Guest post: Varieties of authoritarianism

Originally a comment by Michael Haubrich on From kulaks to Mariupol.

I watched a program in the nineties about the economic struggles in Russia following the collapse of the Soviet Union. I think that Yeltsin was the mayor of Moscow at the time, and the government was in flux. Many people welcomed the freedoms that they had under Glasnost that they had not had under the Soviets. Recall that art exhibits in the public square, up until very recently, could be bulldozed by the Ministry for Culture if they included any Modern Art. I was surprised at how many of the older Russians longed for the days of Stalin. They said they knew exactly where they stood, and that the rules were clear. Under Yeltsin and Gorbachev, they had suffered too much anomie in the post-Soviet era. The lingering effects of a lifetime of propaganda in place of news had served to imprint on them, perhaps until the end of their lives, that the Soviet government really was serving everyone’s best interest. There really are people who feel safer when freedom from thought is valued over freedom of thought.

As a budding leftist, I was never under the illusion that the Soviet Union was a happy place for anyone with independent thought. I had been reading Solzhenitzyn before I read Lord of the Rings, believe it or not. If you don’t take the time to read The Gulag Archipelago, at least pick up One Day in the Life of Ivan Denisovich. I read what I could by Russians, as well as Americans who visited the Soviet Union. The reason that I don’t think we should fall into the trap of thinking of “left v right” in politics is that what we often think of being as leftist is actually something different. Stalinism was a way for the apparatchik to gain wealth by the use of slave labor, and in the Worker’s Paradise, unions were under the control of the government. It always surprised me to find how much of the American left was participating in the propaganda that the Soviet Union was building a happy place; ignoring the suppression of science, ignoring the rampant rise in alcoholism, the five year plans that continued to fail, the continuation of the persecution of the Jews, industrializing the Siberian wilderness, polluting the Arctic, and on and on.
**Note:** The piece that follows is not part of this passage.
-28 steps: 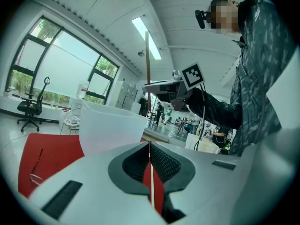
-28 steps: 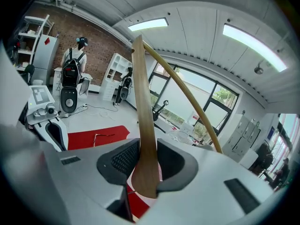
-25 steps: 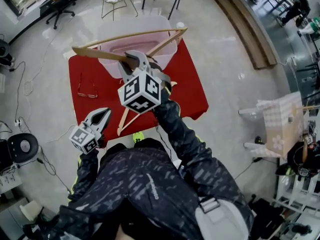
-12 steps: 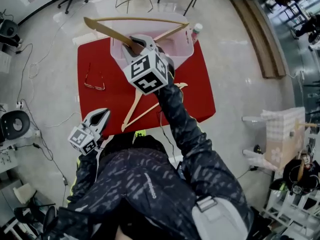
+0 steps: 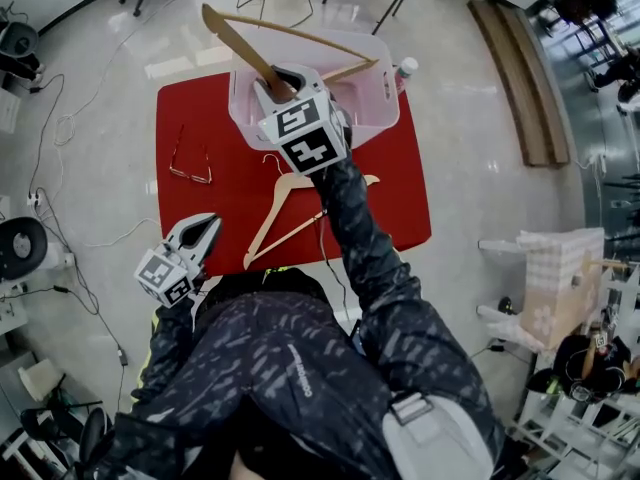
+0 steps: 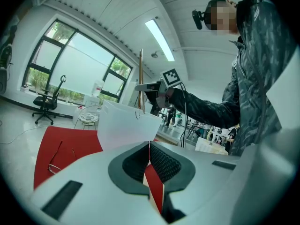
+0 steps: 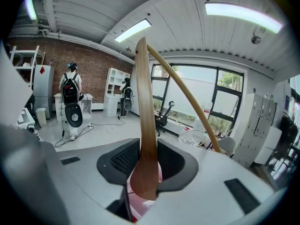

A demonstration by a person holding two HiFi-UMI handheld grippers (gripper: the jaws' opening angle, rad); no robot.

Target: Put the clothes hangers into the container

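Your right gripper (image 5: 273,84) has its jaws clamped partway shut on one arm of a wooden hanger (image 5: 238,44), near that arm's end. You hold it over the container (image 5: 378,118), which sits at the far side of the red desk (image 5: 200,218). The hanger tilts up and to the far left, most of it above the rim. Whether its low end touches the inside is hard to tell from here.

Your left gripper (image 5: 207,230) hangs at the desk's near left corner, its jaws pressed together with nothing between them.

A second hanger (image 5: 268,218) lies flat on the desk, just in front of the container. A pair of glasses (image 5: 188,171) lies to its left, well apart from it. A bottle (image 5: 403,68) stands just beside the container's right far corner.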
It irritates me no end when Bernie and AOC talk about socialism, because they really don’t mean that the Central government should control the means of production. They mean that they want to institute programs that provide government support to the people who are left behind by capitalism. Roosevelt and Johnson instituted their programs not to move us along the road to communism, but at least in Roosevelt’s case prevent the working class from rising up and starting a communist revolution. Roosevelt was protecting capitalism. But when the American left talk about socialism, they invoke the images of the Soviet Union bulldozing art exhibits and make it easy for the conservatives to ridicule their ideas, which may be sensible other than by their labels.

I think I need to go back and read Das Kapital because I was entirely too young when I did. But if memory serves, Marx was not saying that Communism could be forced by a revolution, he was saying that it is a stage of evolution in societies. Leninism and Stalinism always held out Communism as an ideal and that socialism was a means to get there, and it served to sway their masses in their favor like a carrot on a stick that the horse can never reach.

And don’t get me started on the Chinese. They call themselves Communist, but they are very much capitalist. The one thing they have retained is their authoritarianism.

I think that what we lack in modern politics is a real understanding of basic concepts, and so we have devolved in to a Red v Blue mindset, and a belief that if my side is right on one issue, then we are right on every issue. Which also leads to if they are wrong on this one issue that is important to me, then they are suddenly losers who are wrong on everything. We’ve tossed all our fine-tipped brushes and replaced them with broad ones. If I think that one of the purposes of government should be to mediate power so that the oligarchy doesn’t take over everything, I don’t mean to imply that I think that all corporations are evil money-grubbing bastards who don’t care if they kill all the bambis in the forest. I do think we need to make widgets the best we can while not doing too much damage to the water we rely on, etc. And I think that the goverment should step in and reduce the power of monopolists.

So, enough rambling. My original point is that the Soviet Union was effective at Propaganda and American leftists were fooled, but not me, and we need to be able to recognize authoritarianism whether it is from the left side or the right side.